- [EXERCISE DIRECTIONS]: State the number of lines in the following data that include the word "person", with no other text.
::: MATERIAL PROVIDED :::
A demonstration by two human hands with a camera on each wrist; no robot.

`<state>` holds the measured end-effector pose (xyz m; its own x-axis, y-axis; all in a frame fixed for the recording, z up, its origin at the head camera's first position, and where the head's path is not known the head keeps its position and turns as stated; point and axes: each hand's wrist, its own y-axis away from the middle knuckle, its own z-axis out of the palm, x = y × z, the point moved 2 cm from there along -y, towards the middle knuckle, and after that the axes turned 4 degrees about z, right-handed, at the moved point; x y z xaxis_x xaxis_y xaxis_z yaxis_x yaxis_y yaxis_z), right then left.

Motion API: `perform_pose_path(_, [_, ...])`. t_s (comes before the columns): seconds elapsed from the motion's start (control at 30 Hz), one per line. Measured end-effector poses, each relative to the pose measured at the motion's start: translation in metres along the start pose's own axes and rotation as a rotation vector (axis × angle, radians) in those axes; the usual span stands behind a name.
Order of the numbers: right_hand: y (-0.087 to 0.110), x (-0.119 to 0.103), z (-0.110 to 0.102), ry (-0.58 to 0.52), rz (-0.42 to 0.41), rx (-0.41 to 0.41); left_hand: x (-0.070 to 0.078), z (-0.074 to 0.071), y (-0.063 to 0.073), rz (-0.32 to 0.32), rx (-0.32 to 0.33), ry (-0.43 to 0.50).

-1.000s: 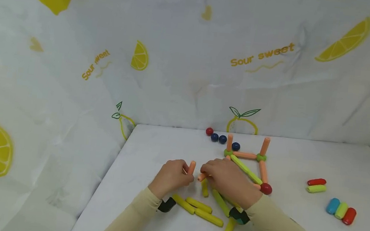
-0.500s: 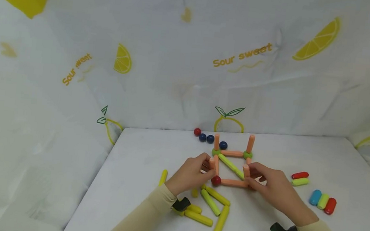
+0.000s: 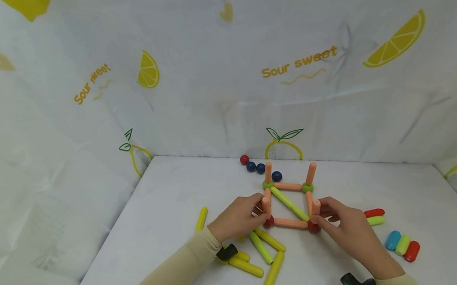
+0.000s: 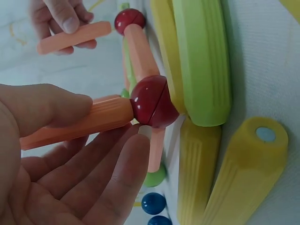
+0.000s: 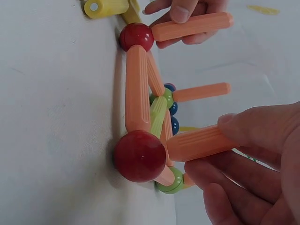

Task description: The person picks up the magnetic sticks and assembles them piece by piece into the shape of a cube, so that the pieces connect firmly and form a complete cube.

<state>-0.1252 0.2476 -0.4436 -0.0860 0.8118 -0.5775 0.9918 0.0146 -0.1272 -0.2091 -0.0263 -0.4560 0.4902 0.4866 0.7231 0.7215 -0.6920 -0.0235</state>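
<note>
An orange-and-green square frame of magnetic rods lies on the table, with green balls at its far corners and red balls at the near ones. Orange rods stand upright on both green balls, and a light green rod crosses diagonally. My left hand pinches an orange magnetic rod between thumb and fingers, its end against the near left red ball. In my right hand is another orange magnetic rod, its lower end right at the near right red ball.
Several yellow rods and a light green rod lie in front of the frame. Behind it are blue balls and a loose red ball. Short coloured pieces lie at the right.
My hands, close together left of the frame a second ago, have parted and carried their orange rods to its two near corners. The head view has shifted too.
</note>
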Motion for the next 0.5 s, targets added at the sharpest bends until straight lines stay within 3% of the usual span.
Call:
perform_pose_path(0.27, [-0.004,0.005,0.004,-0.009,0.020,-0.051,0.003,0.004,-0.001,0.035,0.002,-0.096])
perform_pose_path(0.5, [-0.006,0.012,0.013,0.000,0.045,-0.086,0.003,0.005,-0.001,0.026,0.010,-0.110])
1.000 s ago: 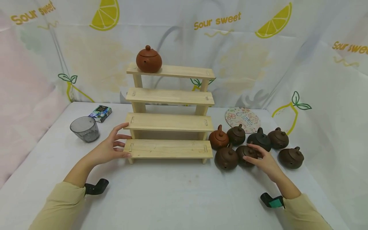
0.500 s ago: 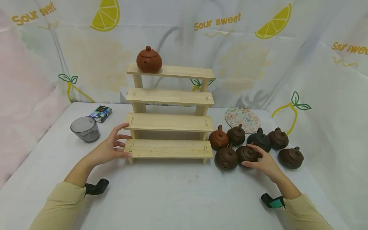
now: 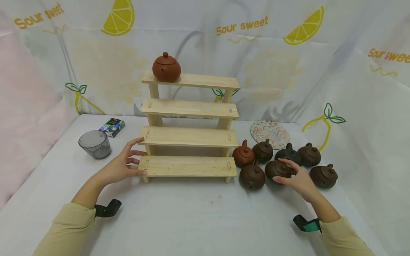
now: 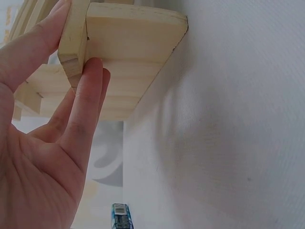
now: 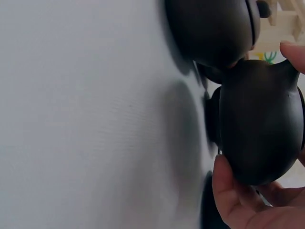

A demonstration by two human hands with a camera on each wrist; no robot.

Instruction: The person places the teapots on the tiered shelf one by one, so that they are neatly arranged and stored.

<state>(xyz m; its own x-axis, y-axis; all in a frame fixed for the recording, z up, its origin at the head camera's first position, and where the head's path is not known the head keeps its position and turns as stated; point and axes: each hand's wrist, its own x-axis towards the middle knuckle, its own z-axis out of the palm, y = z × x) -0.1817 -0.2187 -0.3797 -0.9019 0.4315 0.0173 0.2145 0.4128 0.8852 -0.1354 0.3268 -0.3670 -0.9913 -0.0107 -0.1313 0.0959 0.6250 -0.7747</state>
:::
- [THE ANSWER]: 2